▶ _Exercise description_: Take each line of the data that contains the string "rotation" and copy it.
━━━━━━━━
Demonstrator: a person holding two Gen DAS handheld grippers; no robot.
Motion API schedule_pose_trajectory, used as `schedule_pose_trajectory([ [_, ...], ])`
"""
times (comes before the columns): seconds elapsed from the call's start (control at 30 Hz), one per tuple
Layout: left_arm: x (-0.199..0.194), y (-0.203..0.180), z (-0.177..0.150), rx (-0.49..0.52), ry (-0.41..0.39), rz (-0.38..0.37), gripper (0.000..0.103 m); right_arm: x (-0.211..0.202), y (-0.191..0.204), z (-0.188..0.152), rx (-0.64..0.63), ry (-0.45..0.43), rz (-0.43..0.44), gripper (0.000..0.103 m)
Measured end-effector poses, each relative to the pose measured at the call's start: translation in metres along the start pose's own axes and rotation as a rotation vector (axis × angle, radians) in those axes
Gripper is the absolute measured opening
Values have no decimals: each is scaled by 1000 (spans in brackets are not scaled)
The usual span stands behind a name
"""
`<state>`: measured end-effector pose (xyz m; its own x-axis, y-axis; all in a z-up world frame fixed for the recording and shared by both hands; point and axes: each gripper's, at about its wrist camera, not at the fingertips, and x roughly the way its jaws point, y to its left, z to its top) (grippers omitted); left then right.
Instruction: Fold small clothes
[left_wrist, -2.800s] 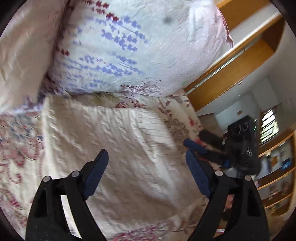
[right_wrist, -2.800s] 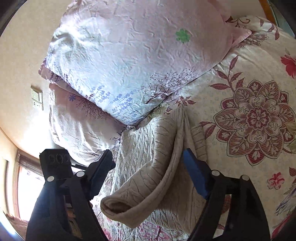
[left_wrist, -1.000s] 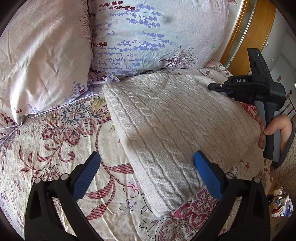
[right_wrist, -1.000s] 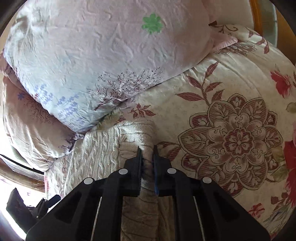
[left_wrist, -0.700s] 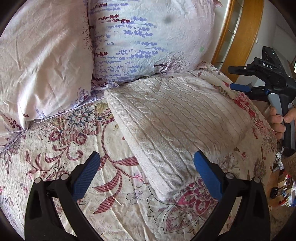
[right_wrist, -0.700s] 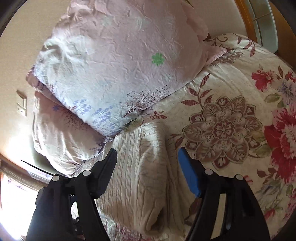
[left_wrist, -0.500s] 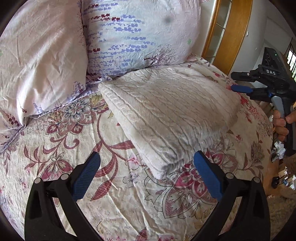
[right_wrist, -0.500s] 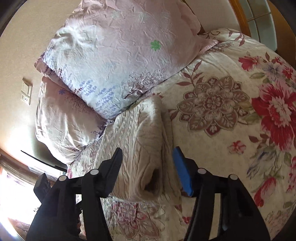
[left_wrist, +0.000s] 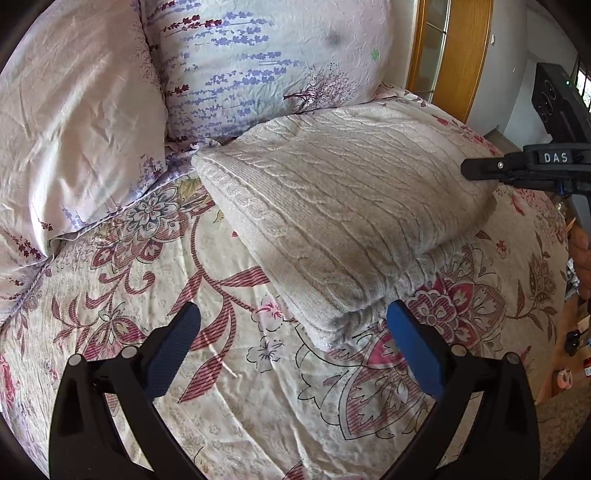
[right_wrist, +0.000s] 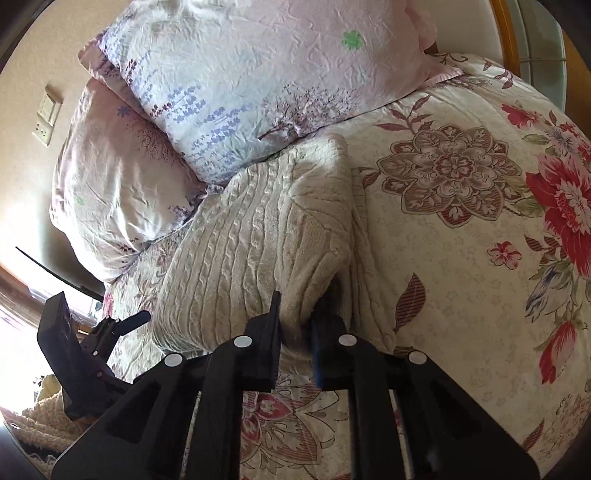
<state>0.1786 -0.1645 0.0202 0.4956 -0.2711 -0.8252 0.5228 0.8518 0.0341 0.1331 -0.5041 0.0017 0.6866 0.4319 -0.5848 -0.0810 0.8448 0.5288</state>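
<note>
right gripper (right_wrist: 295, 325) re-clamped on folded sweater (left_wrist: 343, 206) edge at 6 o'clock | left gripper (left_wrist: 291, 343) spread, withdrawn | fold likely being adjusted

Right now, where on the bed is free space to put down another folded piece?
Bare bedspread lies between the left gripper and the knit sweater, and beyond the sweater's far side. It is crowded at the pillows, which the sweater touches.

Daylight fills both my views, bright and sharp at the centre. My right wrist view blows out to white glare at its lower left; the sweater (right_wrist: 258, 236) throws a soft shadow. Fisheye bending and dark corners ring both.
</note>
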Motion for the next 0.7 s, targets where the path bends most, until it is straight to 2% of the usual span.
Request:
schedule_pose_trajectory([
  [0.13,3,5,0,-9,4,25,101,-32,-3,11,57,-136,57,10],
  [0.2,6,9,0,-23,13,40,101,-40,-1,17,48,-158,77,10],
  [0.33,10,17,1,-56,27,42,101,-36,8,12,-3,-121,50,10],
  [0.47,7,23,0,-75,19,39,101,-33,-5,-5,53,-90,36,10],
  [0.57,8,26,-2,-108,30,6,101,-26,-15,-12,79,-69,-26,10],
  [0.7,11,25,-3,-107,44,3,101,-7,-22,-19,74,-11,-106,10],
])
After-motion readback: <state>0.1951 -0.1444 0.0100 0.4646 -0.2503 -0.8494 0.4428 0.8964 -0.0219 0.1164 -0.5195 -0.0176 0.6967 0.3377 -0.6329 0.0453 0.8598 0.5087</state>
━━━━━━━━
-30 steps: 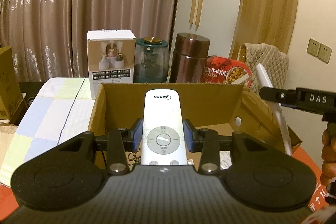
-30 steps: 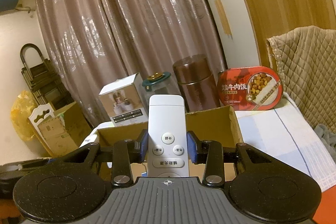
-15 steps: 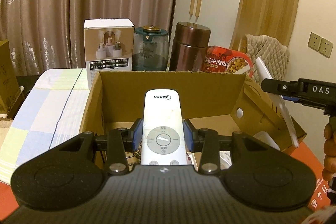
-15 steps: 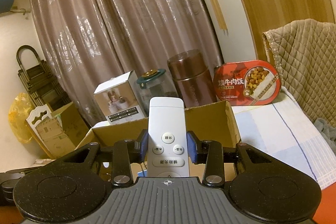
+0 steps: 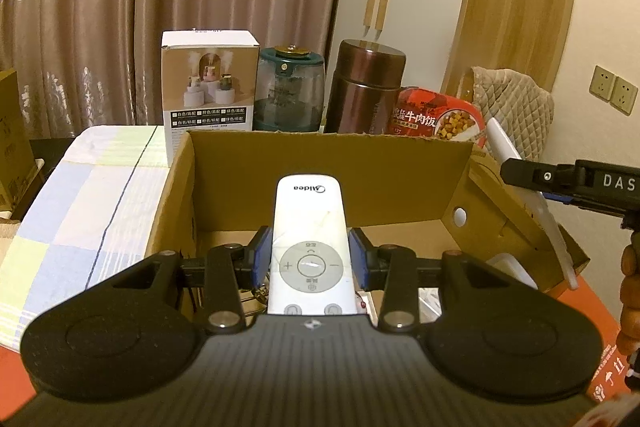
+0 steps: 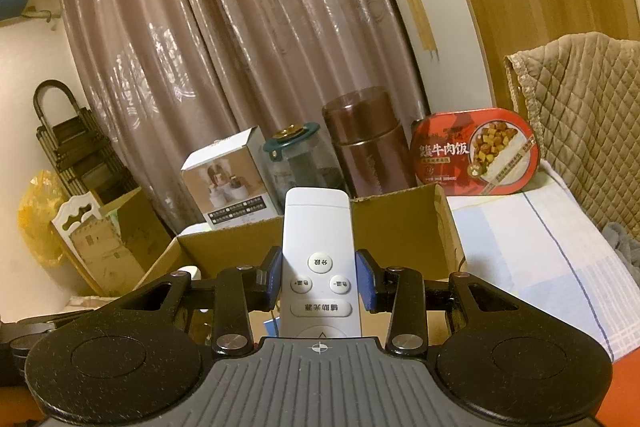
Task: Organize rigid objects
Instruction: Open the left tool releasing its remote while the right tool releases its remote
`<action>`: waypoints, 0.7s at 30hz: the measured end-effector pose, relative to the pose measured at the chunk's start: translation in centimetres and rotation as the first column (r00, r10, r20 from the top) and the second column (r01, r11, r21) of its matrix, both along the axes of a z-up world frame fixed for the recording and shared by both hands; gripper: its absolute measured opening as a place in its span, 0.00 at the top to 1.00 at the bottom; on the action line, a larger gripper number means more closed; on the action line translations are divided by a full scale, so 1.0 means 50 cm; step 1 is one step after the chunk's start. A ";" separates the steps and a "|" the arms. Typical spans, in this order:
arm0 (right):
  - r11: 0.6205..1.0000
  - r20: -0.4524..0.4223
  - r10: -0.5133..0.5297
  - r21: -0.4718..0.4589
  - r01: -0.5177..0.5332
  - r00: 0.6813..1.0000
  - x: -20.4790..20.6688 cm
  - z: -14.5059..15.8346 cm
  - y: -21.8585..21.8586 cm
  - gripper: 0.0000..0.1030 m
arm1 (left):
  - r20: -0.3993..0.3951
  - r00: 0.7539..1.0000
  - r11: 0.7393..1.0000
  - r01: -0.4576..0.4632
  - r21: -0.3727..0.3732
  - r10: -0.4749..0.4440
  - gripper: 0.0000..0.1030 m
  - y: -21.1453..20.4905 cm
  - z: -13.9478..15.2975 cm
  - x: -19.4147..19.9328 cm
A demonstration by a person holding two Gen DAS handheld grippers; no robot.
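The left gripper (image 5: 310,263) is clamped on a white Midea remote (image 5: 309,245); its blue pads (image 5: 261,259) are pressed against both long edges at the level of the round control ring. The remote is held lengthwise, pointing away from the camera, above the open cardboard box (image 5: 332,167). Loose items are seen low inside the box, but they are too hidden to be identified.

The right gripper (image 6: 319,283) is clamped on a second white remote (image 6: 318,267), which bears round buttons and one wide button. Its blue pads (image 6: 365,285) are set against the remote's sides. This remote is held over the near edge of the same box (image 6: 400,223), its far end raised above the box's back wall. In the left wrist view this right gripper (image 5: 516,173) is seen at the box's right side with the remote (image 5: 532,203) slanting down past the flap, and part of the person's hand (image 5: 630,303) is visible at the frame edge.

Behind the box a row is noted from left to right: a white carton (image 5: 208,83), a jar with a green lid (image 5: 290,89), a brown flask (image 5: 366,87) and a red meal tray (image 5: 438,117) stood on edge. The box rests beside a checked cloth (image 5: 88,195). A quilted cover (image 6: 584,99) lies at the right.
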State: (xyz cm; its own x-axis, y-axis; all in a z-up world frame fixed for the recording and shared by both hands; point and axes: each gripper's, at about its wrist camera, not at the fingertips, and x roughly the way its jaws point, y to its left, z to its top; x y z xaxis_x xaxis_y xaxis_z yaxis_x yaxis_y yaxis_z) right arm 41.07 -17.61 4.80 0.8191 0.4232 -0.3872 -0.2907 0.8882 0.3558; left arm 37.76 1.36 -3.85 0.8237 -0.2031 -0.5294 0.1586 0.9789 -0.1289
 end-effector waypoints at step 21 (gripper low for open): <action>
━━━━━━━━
▶ _Your response_:
Measured end-effector poses, each relative to the pose measured at the call's start: translation in metres along the start pose's own axes and rotation as a rotation vector (axis × angle, radians) in those axes
`<action>`: waypoints, 0.7s at 30hz: the measured end-effector pose, relative to the pose measured at the chunk's start: translation in centimetres and rotation as the first column (r00, r10, r20 from the top) and the second column (r01, r11, r21) of its matrix, both along the axes of a z-up world frame fixed for the recording and shared by both hands; gripper: its absolute measured opening as a place in its span, 0.00 at the top to 1.00 at the bottom; on the action line, a larger gripper number means more closed; on the action line translations are divided by a full scale, so 1.0 means 50 cm; step 1 is one step after the chunk's start. A ";" separates the steps and a "|" the arms. Typical spans, in this order:

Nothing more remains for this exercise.